Directions for this task:
Having read the material, return every line of it exactly.
### Recorded information
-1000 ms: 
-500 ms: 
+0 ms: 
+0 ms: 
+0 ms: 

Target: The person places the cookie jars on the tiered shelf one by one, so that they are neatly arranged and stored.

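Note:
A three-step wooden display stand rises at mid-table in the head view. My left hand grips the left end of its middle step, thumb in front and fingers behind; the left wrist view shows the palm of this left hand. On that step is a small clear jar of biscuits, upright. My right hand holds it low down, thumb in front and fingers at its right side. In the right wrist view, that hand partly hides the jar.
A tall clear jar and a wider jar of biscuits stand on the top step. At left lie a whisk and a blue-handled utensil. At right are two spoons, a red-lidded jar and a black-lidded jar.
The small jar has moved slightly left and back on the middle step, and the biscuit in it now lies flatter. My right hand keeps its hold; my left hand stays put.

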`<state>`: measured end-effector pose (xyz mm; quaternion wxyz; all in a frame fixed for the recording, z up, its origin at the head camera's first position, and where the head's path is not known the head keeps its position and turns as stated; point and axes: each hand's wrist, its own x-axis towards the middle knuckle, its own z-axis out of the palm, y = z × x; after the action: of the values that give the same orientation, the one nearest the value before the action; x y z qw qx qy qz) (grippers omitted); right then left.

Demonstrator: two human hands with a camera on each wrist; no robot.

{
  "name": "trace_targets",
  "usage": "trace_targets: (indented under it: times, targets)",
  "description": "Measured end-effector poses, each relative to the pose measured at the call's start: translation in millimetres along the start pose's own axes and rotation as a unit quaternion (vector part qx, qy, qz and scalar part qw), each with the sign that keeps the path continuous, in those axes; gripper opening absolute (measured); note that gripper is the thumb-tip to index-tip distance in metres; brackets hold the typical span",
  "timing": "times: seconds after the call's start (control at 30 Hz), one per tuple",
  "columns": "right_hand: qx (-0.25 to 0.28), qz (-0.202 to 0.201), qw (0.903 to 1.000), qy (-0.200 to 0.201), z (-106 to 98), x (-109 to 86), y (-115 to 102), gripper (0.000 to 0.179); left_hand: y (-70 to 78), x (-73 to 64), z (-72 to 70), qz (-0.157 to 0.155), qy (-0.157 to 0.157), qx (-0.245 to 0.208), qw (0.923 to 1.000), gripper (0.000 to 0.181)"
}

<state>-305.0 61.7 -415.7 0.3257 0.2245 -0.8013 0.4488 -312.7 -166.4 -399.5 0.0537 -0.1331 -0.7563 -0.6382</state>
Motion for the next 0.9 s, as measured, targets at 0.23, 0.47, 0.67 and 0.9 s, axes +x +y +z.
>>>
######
Output below:
-1000 ms: 
-500 ms: 
+0 ms: 
+0 ms: 
+0 ms: 

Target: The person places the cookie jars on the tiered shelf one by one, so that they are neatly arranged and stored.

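Note:
A three-step wooden display stand rises at mid-table in the head view. My left hand grips the left end of its middle step, thumb in front and fingers behind; the left wrist view shows the palm of this left hand. On that step is a small clear jar of biscuits, upright. My right hand holds it low down, thumb in front and fingers at its right side. In the right wrist view, that hand partly hides the jar.
A tall clear jar and a wider jar of biscuits stand on the top step. At left lie a whisk and a blue-handled utensil. At right are two spoons, a red-lidded jar and a black-lidded jar.
The small jar has moved slightly left and back on the middle step, and the biscuit in it now lies flatter. My right hand keeps its hold; my left hand stays put.
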
`<state>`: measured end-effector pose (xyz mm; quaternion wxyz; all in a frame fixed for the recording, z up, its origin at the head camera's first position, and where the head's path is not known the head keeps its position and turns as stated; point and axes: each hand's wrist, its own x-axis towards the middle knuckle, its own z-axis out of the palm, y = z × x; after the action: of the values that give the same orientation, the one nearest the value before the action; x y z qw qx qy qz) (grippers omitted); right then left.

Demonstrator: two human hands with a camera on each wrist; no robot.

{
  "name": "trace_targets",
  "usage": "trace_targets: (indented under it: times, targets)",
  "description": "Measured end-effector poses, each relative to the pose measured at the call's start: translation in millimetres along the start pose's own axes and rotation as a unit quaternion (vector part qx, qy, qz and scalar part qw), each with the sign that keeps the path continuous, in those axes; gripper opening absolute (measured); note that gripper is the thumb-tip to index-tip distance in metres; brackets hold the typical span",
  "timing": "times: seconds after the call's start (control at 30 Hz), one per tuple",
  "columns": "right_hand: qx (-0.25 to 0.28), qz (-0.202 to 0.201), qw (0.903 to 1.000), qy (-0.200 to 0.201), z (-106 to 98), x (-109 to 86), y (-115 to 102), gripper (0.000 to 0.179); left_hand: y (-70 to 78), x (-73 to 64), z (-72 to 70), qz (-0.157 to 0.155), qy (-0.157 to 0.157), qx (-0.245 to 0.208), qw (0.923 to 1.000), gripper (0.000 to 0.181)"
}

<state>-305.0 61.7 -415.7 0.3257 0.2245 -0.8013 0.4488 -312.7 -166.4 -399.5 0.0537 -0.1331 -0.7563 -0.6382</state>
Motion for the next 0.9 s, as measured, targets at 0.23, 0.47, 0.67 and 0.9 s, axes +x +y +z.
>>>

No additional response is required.